- [Task details] Filter the entries for the word "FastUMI". Copy each line that has it.

[[ Records provided open ]]

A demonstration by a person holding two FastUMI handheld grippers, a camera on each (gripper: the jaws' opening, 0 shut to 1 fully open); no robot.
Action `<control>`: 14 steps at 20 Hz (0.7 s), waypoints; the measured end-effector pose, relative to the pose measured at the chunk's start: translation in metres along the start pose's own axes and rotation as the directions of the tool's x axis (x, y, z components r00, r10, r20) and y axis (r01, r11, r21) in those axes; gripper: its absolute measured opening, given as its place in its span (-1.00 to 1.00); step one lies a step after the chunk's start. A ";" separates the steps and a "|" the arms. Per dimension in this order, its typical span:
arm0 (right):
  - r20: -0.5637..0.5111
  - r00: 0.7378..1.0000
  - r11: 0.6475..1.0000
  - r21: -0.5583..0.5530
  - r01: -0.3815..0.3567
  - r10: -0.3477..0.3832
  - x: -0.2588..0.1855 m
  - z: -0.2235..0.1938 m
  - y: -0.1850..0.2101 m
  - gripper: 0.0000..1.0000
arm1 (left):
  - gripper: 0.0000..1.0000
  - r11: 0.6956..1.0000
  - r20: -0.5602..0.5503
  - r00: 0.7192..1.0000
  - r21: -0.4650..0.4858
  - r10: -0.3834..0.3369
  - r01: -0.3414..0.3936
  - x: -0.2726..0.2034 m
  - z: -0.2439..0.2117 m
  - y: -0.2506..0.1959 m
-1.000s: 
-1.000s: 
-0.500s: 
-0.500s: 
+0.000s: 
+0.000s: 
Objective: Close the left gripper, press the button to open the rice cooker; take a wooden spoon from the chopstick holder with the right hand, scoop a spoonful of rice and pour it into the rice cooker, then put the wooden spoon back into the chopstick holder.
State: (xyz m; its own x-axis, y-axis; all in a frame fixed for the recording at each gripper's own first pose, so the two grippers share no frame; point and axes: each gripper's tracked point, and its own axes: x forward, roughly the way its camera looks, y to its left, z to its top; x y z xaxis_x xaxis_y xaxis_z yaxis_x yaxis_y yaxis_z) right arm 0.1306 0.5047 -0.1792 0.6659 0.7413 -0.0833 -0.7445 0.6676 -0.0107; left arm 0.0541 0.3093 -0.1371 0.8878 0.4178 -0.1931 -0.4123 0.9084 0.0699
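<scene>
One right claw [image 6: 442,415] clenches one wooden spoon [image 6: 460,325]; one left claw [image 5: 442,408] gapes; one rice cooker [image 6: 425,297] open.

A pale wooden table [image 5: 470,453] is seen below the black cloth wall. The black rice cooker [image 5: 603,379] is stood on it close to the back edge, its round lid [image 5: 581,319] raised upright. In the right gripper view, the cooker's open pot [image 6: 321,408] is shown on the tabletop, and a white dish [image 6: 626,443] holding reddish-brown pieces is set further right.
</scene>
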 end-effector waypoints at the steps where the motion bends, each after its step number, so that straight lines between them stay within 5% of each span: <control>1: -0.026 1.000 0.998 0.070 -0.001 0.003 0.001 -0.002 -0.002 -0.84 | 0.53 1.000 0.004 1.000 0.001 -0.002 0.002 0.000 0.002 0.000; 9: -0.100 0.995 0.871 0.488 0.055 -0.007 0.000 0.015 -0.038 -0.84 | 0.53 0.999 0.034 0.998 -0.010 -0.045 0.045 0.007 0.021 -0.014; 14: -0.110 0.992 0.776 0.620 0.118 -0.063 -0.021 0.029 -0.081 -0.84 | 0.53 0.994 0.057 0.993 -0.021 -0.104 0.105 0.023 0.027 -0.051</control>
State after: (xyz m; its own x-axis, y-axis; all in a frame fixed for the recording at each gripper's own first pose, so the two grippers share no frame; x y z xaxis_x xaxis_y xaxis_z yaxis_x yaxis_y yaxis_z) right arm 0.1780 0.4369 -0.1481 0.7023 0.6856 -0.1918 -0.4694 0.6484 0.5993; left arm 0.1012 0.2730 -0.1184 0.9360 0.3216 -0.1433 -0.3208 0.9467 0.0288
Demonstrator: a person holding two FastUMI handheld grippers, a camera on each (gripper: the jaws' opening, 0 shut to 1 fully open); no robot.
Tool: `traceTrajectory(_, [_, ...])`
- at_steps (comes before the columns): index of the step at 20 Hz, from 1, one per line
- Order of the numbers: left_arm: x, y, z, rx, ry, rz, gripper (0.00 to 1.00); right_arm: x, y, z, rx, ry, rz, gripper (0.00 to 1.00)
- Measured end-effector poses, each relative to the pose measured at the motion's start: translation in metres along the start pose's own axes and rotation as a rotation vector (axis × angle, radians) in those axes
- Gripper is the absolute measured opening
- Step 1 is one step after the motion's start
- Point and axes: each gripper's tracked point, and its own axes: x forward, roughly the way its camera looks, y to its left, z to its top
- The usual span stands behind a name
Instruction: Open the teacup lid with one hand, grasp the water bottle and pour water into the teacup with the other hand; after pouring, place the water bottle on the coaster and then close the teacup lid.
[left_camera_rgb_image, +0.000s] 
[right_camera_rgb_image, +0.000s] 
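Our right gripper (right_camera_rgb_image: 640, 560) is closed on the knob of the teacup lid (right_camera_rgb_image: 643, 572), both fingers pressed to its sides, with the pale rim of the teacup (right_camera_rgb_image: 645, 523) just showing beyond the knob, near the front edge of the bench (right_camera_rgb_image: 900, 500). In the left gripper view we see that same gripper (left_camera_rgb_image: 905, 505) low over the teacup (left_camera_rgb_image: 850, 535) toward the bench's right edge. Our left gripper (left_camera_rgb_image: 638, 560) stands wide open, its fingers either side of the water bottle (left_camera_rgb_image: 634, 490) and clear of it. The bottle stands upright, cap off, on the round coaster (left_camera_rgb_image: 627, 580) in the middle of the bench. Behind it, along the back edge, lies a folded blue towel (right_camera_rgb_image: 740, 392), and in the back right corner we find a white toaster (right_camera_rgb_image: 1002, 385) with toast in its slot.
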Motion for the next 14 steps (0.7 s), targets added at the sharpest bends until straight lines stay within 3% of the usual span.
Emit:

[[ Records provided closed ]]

- [Solution to this exercise]
A demonstration by a person holding two FastUMI handheld grippers, a camera on each (gripper: the jaws' opening, 0 shut to 1 fully open); no robot.
Demonstrator: a person holding two FastUMI handheld grippers, a camera on each (gripper: the jaws' opening, 0 shut to 1 fully open); no robot.

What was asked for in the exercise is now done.